Transpose a correlation matrix into one long vector in SAS

928 Views Asked by At

I'm trying to turn a correlation matrix into one long column vector such that I have the following structure

data want;
input _name1_$ _name2_$ _corr_;
datalines;
var1 var2 0.54
;
run;

I have the following code, which outputs name1 and corr; however, I'm struggling to get name2!

DATA TEMP_1
    (DROP=I J);
    ARRAY VAR[*] VAR1-VAR10;
    DO I = 1 TO 10;
        DO J = 1 TO 10;
            VAR(J) = RANUNI(0);
        END;
        OUTPUT;
    END;
RUN;

PROC CORR
    DATA=TEMP_1
    OUT=TEMP_CORR
        (WHERE=(_NAME_ NE " ")
         DROP=_TYPE_)
    ;
RUN;

PROC SORT DATA=TEMP_CORR; BY _NAME_; RUN;

PROC TRANSPOSE
    DATA=TEMP_CORR
    OUT=TEMP_CORR_T
    ;
    BY _NAME_;
RUN;

Help is appreciated

2

There are 2 best solutions below

1
On BEST ANSWER

You're close. You're running into a weird issue with the name variable because that becomes a variable out of PROC TRANSPOSE as well. If you rename it, you get what you want. I also list the variables explicitly and add some RENAME data set options to get what you likely want.

PROC TRANSPOSE
DATA=TEMP_CORR (rename=_name_ = Name1)
OUT=TEMP_CORR_T (rename = (_name_ = Name2 col1=corr))
;
by name1;
var var1-var10;
RUN;

Edit: If you don’t want duplicates you can add a WHERE to the OUT dataset.

PROC TRANSPOSE
DATA=TEMP_CORR (rename=_name_ = Name1)
OUT=TEMP_CORR_T (rename = (_name_ = Name2 col1=corr) where = name1 > name2)
;
by name1;
var var1-var10;
RUN;
0
On

Just an ARRAY with VNAME() function.
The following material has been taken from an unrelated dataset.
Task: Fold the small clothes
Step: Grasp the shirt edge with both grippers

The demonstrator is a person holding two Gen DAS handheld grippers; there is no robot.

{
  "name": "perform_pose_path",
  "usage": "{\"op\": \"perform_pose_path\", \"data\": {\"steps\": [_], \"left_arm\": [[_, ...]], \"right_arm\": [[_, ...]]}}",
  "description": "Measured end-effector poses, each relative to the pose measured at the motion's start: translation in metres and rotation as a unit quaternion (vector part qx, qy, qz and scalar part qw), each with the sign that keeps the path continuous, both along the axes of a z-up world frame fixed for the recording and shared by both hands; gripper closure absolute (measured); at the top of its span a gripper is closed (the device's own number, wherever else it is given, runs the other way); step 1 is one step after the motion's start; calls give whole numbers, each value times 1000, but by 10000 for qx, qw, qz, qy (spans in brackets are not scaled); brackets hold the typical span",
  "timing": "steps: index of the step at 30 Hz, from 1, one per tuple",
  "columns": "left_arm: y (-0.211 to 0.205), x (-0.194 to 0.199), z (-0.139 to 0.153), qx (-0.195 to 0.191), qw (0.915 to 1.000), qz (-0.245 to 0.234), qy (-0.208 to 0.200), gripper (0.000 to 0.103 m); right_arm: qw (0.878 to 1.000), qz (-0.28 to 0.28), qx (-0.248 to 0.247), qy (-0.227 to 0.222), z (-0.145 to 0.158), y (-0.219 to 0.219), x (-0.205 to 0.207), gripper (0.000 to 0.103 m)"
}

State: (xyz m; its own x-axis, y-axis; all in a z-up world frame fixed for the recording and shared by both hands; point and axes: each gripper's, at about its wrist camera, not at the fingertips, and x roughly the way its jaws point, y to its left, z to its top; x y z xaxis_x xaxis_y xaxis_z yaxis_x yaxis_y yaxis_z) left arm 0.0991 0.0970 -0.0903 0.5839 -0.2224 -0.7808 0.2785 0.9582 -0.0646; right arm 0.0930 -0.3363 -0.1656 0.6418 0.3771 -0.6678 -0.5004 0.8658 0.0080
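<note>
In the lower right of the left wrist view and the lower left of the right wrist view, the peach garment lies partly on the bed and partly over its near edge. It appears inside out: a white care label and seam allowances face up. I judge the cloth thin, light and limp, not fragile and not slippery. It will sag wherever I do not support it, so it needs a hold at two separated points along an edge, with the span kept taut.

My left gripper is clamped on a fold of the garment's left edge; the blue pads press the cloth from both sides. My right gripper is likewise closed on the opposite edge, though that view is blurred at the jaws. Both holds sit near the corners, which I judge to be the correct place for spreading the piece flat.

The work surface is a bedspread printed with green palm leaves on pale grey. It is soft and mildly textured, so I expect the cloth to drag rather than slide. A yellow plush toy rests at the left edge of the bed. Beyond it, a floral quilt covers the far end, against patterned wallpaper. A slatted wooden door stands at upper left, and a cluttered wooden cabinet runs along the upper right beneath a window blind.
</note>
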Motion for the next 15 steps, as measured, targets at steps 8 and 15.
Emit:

To just output the upper triangle set lower bound of DO loop to _N_.

data want ;
  length _name1_ _name2_ $32 _corr_ 8 ;
  keep _name1_ _name2_ _corr_;
  set corr;
  where _type_ = 'CORR';
  array x _numeric_;
  _name1_=_name_;
  do i=_n_ to dim(x);
    _name2_ = vname(x(i));
    _corr_ = x(i);
    output;
  end;
run;